Thanks for the detailed report. Sorry it took so long to respond, we're extremely busy on development and customer support.

This looks likely to be an issue with the relation metadata cache invalidation code. Have you been able to reliably reproduce this problem? Does it happen consistently?

Are you possibly able to attach 'gdb' to one of the high cpu using backends and get a few backtraces?

attach gdb, then

set pagination off
set logging on
bt full
info locals
cont
[control C]
bt full
info locals
cont
[control C]
bt full
info locals
cont

... repeat a few times then quit gdb and send the gdb.txt that results. A pastebin site, gist, or whatever is fine, or attach directly here.

Continue execution each time, then interrupt again and do another 'bt full'

azagirov commented 8 years ago

gdb.txt in pastebin http://pastebin.com/ME3Leysn

azagirov commented 8 years ago

In my replication sets ~4500 tables. This happened after I remove a ~1500 replicate tables in provider database. Then I remove this tables in subscriber database, but this not help. Replication does not start to work.

postgres=#` select * from pg_stat_replication;
  pid  | usesysid | usename  | application_name | client_addr  | client_hostname | client_port |         backend_start         | backend_xmin |   state   | sent_location | write_location | flush_location | replay_location | sync_priority | sync_state 
-------+----------+----------+------------------+--------------+-----------------+-------------+-------------------------------+--------------+-----------+---------------+----------------+----------------+-----------------+---------------+------------
 28731 |       10 | postgres | walreceiver      | 192.168.0.55 |                 |       48850 | 2016-10-14 15:24:36.33258+03  |              | streaming | 199/3FDC0270  | 199/3FDC0270   | 199/3FDC0270   | 199/3FDC0160    |             0 | async
  1647 |       10 | postgres | audit2           | 192.168.0.57 |                 |       45068 | 2016-10-17 12:38:25.805543+03 |     94914676 | catchup   | 199/3D4F5868  | 199/3D47FFD8   | 199/3D47FFD8   | 199/3D47FFD8    |             0 | async
(2 rows)

postgres=# select * from pg_replication_slots;
              slot_name               |      plugin      | slot_type |  datoid  |    database     | active | active_pid |   xmin   | catalog_xmin | restart_lsn  
--------------------------------------+------------------+-----------+----------+-----------------+--------+------------+----------+--------------+--------------
 pgl_lsd_master_orig_provider1_audit2 | pglogical_output | logical   | 60735254 | lsd_master_orig | t      |      14980 |          |     94912304 | 199/397F56F8
 db2_slot                             |                  | physical  |          |                 | t      |      28731 | 94915845 |              | 199/3FE72260
(2 rows)

ringerc commented 8 years ago

On 17 October 2016 at 17:48, azagirov notifications@github.com wrote:

This happened after I remove a few replicate tables in provider database. Then I remove this tables in subscriber database, but this not help. Replication does not start to work.

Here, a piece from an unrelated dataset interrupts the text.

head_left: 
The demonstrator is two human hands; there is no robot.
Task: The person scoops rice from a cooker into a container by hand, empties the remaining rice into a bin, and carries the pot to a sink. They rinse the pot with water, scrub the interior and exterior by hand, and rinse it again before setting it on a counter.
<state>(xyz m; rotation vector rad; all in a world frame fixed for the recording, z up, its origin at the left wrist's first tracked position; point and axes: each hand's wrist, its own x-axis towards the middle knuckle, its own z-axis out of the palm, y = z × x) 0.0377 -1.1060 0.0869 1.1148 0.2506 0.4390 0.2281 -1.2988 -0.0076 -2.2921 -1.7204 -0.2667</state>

Interesting. From the debug info provided, it seems to be busy processing cache invalidations inside logical decoding on the upstream's walsender, rather than in pglogical's output plugin or downstream.

That's consistent with the 'ps' output etc you sent.

I can't tell from this whether it's in some very expensive/slow operation where we have something scaling O(big) or whether it's in an infinite loop and, if so, at what level it's looping. You'd need to do some more interactive debugging for that. A start would be to use gdb, with logging enabled, to run each function until finish (using the gdb command "finish"), walking up the call stack, and see which function never ends. Then interrupt with control-C and single-step-over ("next") to see what part of the function it's looping in, and how. Print variables with "info args", "info locals", etc.

Since you seem to be pretty good with the tools available hopefully this is something you're able to do.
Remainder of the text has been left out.